Type: | Package |
Version: | 1.1.9 |
Date: | 2024-07-12 |
Title: | Stable Balancing Weights for Causal Inference and Missing Data |
Maintainer: | Jose R. Zubizarreta <zubizarreta@hcp.med.harvard.edu> |
Depends: | R (≥ 3.2), Matrix, quadprog, slam |
Imports: | MASS, spatstat.univar |
Enhances: | gurobi, Rcplex, Rmosek, pogs, osqp |
License: | GPL-2 | GPL-3 |
Description: | Implements the Stable Balancing Weights by Zubizarreta (2015) <doi:10.1080/01621459.2015.1023805>. These are the weights of minimum variance that approximately balance the empirical distribution of the observed covariates. For an overview, see Chattopadhyay, Hase and Zubizarreta (2020) <doi:10.1002/sim.8659>. To solve the optimization problem in 'sbw', the default solver is 'quadprog', which is readily available through CRAN. The solver 'osqp' is also posted on CRAN. To enhance the performance of 'sbw', users are encouraged to install other solvers such as 'gurobi' and 'Rmosek', which require special installation. For the installation of gurobi and pogs, please follow the instructions at https://www.gurobi.com/documentation/current/refman/r_ins_the_r_package.html and http://foges.github.io/pogs/stp/r. |
RoxygenNote: | 7.2.1 |
Encoding: | UTF-8 |
Suggests: | knitr, rmarkdown |
NeedsCompilation: | no |
Packaged: | 2024-07-12 12:02:12 UTC; yige |
Author: | Jose R. Zubizarreta [aut, cre], Yige Li [aut], Kwangho Kim [aut], Amine Allouah [ctb], Noah Greifer [ctb] |
Repository: | CRAN |
Date/Publication: | 2024-07-27 22:20:06 UTC |
Estimate causal contrasts and population means
Description
Function for estimating causal contrasts and population means using the output from sbw
.
Usage
estimate(object, out = NULL, digits = 6, ...)
Arguments
object |
an object from function |
out |
outcome, a vector of strings with the names of the outcome variables. The default is the |
digits |
a scalar with the number of significant digits used to display the estimates. The default is |
... |
ignored arguments. |
Value
An estimate for the estimand of interest. The standard error is calculated by robust sandwich variance estimator.
Examples
# Please see the examples in the function sbw below.
The Lalonde data set
Description
Data set from the National Supported Work Demonstration (Lalonde 1986, Dehejia and Wahba 1999). This data set is publicly available at https://users.nber.org/~rdehejia/data/.nswdata2.html.
Usage
data(lalonde)
Format
A data frame with 614 observations, corresponding to 185 treated and 429 control subjects, and 10 variables. The treatment assignment indicator is the first variable of the data frame; the next eight columns are the covariates; the last column is the outcome:
- treatment
the treatment assignment indicator (1 if treated, 0 otherwise)
- age
a covariate, measured in years
- education
a covariate, measured in years
- black
a covariate indicating race (1 if black, 0 otherwise)
- hispanic
a covariate indicating race (1 if Hispanic, 0 otherwise)
- married
a covariate indicating marital status (1 if married, 0 otherwise)
- nodegree
a covariate indicating high school diploma (1 if no degree, 0 otherwise)
- re74
a covariate, real earnings in 1974
- re75
a covariate, real earnings in 1975
- re78
the outcome, real earnings in 1978
Source
https://users.nber.org/~rdehejia/data/.nswdata2.html
References
Dehejia, R., and Wahba, S. (1999), "Causal Effects in Nonexperimental Studies: Reevaluating the Evaluation of Training Programs," Journal of the American Statistical Association, 94, 1053-1062.

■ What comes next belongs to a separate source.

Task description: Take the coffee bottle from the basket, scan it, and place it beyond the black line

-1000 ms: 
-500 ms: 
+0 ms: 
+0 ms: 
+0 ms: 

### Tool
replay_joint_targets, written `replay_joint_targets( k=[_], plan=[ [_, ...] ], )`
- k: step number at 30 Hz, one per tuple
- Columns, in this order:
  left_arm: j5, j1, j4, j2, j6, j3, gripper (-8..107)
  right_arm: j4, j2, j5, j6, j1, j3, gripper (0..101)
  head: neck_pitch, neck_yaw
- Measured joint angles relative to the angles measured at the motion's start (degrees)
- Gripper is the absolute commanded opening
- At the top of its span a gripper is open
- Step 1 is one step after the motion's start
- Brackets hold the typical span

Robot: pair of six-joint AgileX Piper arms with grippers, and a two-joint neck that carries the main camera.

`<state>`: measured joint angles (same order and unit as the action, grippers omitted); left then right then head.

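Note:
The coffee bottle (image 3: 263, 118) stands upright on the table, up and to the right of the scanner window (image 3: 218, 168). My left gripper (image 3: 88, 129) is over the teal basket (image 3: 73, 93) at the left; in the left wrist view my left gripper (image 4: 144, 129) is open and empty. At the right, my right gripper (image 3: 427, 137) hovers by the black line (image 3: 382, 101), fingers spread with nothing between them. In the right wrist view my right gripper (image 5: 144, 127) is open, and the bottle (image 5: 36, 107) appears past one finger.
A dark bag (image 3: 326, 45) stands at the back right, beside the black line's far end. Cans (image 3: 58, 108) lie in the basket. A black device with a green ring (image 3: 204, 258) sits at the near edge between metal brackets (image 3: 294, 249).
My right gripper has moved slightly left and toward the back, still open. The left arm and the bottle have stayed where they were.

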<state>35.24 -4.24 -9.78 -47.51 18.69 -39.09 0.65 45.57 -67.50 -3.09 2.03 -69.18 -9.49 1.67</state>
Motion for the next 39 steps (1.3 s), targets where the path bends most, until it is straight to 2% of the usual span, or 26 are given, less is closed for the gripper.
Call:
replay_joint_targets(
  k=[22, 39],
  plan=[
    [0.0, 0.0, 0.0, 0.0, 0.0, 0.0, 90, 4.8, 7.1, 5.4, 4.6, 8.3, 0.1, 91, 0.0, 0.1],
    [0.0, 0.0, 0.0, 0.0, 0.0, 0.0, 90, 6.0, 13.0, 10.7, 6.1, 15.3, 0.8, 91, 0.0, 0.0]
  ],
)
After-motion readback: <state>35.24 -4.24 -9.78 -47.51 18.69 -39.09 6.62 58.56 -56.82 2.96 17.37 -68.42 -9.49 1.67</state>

Lalonde, R. (1986), "Evaluating the Econometric Evaluations of Training Programs," American Economic Review, 76, 604-620.
Stable balancing weights for causal contrasts and population means.
Description
Function for finding stable weights (that is, weights of minimum variance) that approximately balance the empirical distribution of the observed covariates.
Usage
sbw(
dat,
ind = NULL,
out = NULL,
bal = list(bal_cov, bal_alg = TRUE, bal_tol, bal_std = "group", bal_gri = c(1e-04,
0.001, 0.002, 0.005, 0.01, 0.02, 0.05, 0.1), bal_sam = 1000),
wei = list(wei_sum = TRUE, wei_pos = TRUE),
sol = list(sol_nam = "quadprog", sol_dis = FALSE),
par = list(par_est = "att", par_tar = NULL),
mes = TRUE
)
Arguments
dat |
data, a data frame with a treatment assignment or missingness indicator, covariates, and possibly outcomes (which are optional). |
ind |
treatment assignment or missingness indicator, a string with the name of the binary treatment or missingness indicator, equal to 1 if treated (missing) and 0 otherwise.
When |
out |
outcome, a vector of strings with the names of the outcome variables. The default is |
bal |
balance requirements, a list with the requirements for covariate balance with the form
|
wei |
weighting constraints, a list with all the weighting constraints with the form
|
sol |
solver, a list that specifies the solver option with the form
See the POGS manual for details. |
par |
parameter of interest, a list describing the parameter of interest or estimand with the form
|
mes |
a logical variable indicating whether the messages are printed. |
Value
A list with the following elements:
dat_weights
, a data frame with the optimal weights dat_weights$sbw_weights
;
ind
, an argument provided by the user;
out
, an argument provided by the user;
bal
, an argument provided by the user;
wei
, an argument provided by the user;
sol
, an argument provided by the user;
par
, an argument provided by the user;
effective_sample_size
, effective sample size/sizes for the weighted group/groups;
objective_value
, value/values of the objective function/functions at the optimum;
status
, status of the solution. If the optimal weights are found, status = optimal
;
otherwise, the solution may be not optimal or not exist, in which case an error will be returned with details specific to the solver used.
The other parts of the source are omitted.